Der in London lebende Maler David Jones (*1980) ist nicht nur der jüngste Neuzugang der Galerie Reitz, sondern tatsächlich auch vom Alter her der jüngste Künstler im Programm. Jones, der am renommierten Londoner Goldsmiths College studiert hat, arbeitet mit großformatigen Aluminiumplatten, auf die er in mehreren aufwendigen Schichten Kunstharz (Polyurethan), Ölfarbe und feinste Tuschezeichnungen aufträgt.
Auf den ersten Blick wecken die ästhetisch-farbintensiven Bilder, die fiebrig wie ein neues Auto leuchten, figürliche Assoziationen: Motive scheinen sich aus dem vielschichtigen Farb- und Strukturen-Nebel herauszukristallisieren. Menschen, Gebäude oder Tiere erheben sich. Kommt man näher, lösen sich diese Figuren allerdings genauso schnell auf, wie sie gekommen sind. Wie von Geisterhand verschwunden. Das, was eben noch wie eine Pflanze oder ein Fabelwesen aussah, entpuppt sich bei genauer Betrachtung als abstrakte Form mit unzähligen Windungen. Eine Form, die aus sich selbst heraus zu brechen scheint.

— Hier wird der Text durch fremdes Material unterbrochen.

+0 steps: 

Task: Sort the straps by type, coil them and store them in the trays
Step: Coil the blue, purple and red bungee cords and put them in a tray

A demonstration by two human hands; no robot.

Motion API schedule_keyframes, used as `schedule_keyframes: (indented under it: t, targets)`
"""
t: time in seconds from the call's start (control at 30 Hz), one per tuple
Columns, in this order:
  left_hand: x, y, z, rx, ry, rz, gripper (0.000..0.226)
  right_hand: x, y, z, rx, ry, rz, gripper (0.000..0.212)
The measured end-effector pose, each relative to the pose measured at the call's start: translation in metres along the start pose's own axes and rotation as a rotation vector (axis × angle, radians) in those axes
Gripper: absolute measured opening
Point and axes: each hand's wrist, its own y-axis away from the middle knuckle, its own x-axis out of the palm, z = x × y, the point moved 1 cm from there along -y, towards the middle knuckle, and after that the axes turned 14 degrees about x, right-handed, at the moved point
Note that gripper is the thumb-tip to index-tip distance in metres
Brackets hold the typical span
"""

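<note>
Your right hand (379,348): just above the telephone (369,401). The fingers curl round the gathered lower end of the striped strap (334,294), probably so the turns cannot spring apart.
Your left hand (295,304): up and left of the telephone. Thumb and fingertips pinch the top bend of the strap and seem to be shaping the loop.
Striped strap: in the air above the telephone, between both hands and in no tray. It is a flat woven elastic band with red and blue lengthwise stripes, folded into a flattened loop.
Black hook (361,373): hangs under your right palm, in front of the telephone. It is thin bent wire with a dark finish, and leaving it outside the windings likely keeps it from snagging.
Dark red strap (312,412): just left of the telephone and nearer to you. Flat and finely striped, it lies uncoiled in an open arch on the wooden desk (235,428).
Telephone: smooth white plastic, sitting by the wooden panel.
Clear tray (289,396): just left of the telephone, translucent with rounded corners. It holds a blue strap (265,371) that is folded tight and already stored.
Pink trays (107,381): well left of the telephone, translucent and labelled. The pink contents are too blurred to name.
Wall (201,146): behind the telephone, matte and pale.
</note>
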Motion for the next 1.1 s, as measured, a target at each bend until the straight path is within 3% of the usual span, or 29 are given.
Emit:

Amorph fließt eine Kontur in die nächste über. In organischer Anmutung, einem Gehirn nicht ganz unähnlich, ziehen sich komplexe Linienstrukturen aus schwarzer Tusche netzartig über schwungvoll gesetzte, farbige Pinselstriche und geben, auch in ihrer Wirkungsweise vergleichbar mit dem menschlichen Denkapparat, Impulse in die verschiedensten Richtungen: Man fühlt sich an topografische Karten genauso erinnert wie an Landschaftsdarstellungen japanischer Holzschnitte oder Comics.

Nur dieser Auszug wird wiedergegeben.